Les extrémistes ont une «longueur d'avance» et les réseaux sociaux sont pour eux de véritables «boulevards», reconnaissent les associations.

Des internautes pensent pouvoir «démultiplier à l'envi des messages de haine» estimant qu'en étant «derrière leur écran leur anonymat est préservé», juge Alain Jakubowicz, le président de la Ligue internationale contre le racisme et l'antisémitisme (Licra).

Les associations pointent le laisser-faire de la société: pour Aline Le Bail-Kremer, porte-parole de SOS Racisme, il existe une «étrange tolérance» autour de ces questions.

«Pourquoi est-il si simple d'empêcher la propagation d'images pédophiles sur les réseaux sociaux mais quand on explique comment gazer les juifs alors là tout devient trop compliqué», s'interroge-t-elle.

Elle met en garde contre ces appels aux meurtres susceptibles d'«entraîner des passages à l'acte».

Un «tournant»

D'autant plus que Twitter est un vecteur redoutable: la propagation des messages est ultra-rapide et ils peuvent être démultipliés par le phénomène de reproduction des tweets à l'infini.

Or, la France compte maintenant entre 6 et 7 millions d'utilisateurs du réseau.

Twitter fait ainsi face à une multitude de réclamations à travers le monde.

En France, après l'apparition le 10 octobre du hashtag unbonjuif, l'Union des étudiants juifs de France (UEJF) lui a demandé de retirer les messages les plus antisémites.

Mais plusieurs jours après, aucun message n'a été effacé malgré les listes fournies par l'association.

Twitter se borne à rappeler qu'il ne fait «pas de modération de contenu», mais se dit prêt à bloquer «certains contenus» si la demande émane des «autorités compétentes» d'un pays.

Pour Jérémie Mani, président de Netino, société spécialisée dans la modération sur les réseaux sociaux, c'est un «tournant».

«Si Twitter commence à enlever des messages antisémites, ils ne pourront jamais faire face à toutes les demandes qui vont leur être faites».

«Ce type de scandales risque de se multiplier jusqu'au clash final», ajoute-t-il rappelant le compte néo-nazi que Twitter a accepté de fermer en Allemagne.

Aujourd'hui, «je ne vois pas comment Twitter peut échapper à notre loi», estime Merav Griguer, avocate d'un cabinet spécialisé dans les nouvelles technologies.

«Même s'ils ne font pas de modération a priori, ils se doivent de retirer a posteriori les contenus illicites qui leur sont signalés».

Pour les spécialistes, un autre levier existe: la poursuite des auteurs des messages racistes, comme cela se pratique au Royaume-Uni depuis peu.

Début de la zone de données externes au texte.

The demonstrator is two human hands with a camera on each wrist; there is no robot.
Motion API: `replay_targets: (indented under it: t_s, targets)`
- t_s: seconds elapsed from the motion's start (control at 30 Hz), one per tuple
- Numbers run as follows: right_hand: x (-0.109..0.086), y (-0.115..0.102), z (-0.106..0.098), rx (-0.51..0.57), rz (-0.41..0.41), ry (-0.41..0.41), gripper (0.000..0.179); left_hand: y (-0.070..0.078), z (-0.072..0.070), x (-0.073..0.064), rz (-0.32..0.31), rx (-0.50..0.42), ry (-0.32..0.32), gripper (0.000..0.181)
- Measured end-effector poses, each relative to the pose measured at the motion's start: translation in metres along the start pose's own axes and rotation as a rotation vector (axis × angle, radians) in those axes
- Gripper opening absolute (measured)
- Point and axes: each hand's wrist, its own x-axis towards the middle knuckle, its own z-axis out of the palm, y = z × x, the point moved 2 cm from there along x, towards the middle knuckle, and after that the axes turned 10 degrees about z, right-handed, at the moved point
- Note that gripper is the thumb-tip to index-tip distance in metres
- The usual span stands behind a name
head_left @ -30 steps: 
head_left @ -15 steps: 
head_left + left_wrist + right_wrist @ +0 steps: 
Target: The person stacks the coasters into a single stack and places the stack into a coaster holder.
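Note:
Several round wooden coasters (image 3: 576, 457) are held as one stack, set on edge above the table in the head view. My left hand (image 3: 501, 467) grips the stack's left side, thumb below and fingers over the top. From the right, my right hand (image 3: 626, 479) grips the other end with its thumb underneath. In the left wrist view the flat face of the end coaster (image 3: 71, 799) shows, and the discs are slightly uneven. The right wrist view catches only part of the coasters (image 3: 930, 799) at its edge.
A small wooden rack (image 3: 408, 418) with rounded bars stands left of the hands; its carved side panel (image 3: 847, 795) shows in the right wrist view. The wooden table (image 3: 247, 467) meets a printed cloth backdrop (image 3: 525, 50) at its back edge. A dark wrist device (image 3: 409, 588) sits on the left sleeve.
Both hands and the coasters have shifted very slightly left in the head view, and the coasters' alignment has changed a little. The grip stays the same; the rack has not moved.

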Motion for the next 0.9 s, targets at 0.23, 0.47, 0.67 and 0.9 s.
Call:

«Les gens n'ont pas le sentiment d'enfreindre la loi, seule l'arrivée des premières jurisprudences permettra aux gens de prendre conscience de la gravité des faits», explique Mme Griguer.

La semaine dernière, la garde de Sceaux Christiane Taubira avait rappelé que ces actes bien «réels», même s'ils utilisent un «canal virtuel», étaient punis par la loi.

Mais jusqu'ici ni les associations, ni le ministère public n'ont engagé en France de poursuites.